Emission standards must be met over the entire useful life of the engine. EPA requires the application of deterioration factors (DFs) to all engines covered by the rule. The DF is a factor applied to the certification emission test data to represent emissions at the end of the useful life of the engine.

The engine useful life and the in-use testing liability period, as defined by EPA for emission testing purposes, are listed below for different engine categories. The Tier 4 rule maintains the same engine useful life periods.

Useful Life and Recall Testing Periods
Power Rating Rated Engine Speed Useful Life Recall Testing Period
hours years hours years
< 19 kW all 3000 5 2250 4
19-37 kW constant speed engines
≥3000 rpm
3000 5 2250 4
all others 5000 7 3750 5
>37 kW all 8000 10 6000 7

Impacts and Evaluation

1998 Regulation – At the time of signing the 1998 rule, EPA estimated that by 2010 NOx emissions would be reduced by about a million tons per year, the equivalent of taking 35 million passenger cars off the road. The costs of meeting the emission standards were expected to add under 1% to the purchase price of typical new nonroad diesel equipment, although for some equipment the standards may cause price increases on the order of 2-3%. The program was expected to cost about $600 per ton of NOx reduced.

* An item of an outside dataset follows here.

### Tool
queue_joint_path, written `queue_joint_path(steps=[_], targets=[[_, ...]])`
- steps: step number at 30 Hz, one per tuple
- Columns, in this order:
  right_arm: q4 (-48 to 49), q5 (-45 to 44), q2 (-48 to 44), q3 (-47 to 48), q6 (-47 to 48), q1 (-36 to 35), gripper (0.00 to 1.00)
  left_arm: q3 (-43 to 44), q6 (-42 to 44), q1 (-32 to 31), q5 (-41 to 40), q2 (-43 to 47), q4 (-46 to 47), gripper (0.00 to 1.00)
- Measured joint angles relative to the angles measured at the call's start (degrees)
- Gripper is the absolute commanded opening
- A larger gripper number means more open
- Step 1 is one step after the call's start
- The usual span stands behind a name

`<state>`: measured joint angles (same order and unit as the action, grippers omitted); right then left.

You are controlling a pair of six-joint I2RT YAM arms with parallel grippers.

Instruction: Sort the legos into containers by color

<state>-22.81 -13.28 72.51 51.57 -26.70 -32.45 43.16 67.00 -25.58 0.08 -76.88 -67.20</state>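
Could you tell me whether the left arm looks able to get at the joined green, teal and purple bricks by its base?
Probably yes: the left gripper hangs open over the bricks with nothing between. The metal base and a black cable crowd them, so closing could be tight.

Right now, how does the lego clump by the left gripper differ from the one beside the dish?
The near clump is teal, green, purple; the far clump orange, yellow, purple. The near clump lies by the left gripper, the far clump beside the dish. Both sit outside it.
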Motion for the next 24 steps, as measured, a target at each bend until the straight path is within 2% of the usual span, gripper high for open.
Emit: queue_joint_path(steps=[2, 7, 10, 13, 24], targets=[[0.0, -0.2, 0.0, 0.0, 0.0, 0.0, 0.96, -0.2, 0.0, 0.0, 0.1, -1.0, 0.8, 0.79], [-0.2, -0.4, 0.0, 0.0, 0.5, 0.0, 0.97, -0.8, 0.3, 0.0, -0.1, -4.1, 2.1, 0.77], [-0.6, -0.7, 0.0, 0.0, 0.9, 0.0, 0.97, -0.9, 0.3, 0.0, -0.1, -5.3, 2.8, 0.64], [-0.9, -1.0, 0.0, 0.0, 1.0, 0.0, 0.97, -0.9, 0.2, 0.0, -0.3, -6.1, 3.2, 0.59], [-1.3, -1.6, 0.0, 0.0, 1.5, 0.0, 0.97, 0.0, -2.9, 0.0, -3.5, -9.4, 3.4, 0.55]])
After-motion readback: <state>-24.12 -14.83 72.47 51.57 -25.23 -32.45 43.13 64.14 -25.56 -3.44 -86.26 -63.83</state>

Tier 4 Regulation – When the full inventory of older nonroad engines are replaced by Tier 4 engines, annual emission reductions are estimated at 738,000 tons of NOx and 129,000 tons of PM. By 2030, 12,000 premature deaths would be prevented annually due to the implementation of the proposed standards. The estimated costs for added emission controls for the vast majority of equipment was estimated at 1-3% as a fraction of total equipment price. For example, for a 175 hp bulldozer that costs approximately $230,000 it would cost up to $6,900 to add the advanced emission controls and to design the bulldozer to accommodate the modified engine. EPA estimated that the average cost increase for 15 ppm S fuel will be 7 cents per gallon. This figure would be reduced to 4 cents by anticipated savings in maintenance costs due to low sulfur diesel.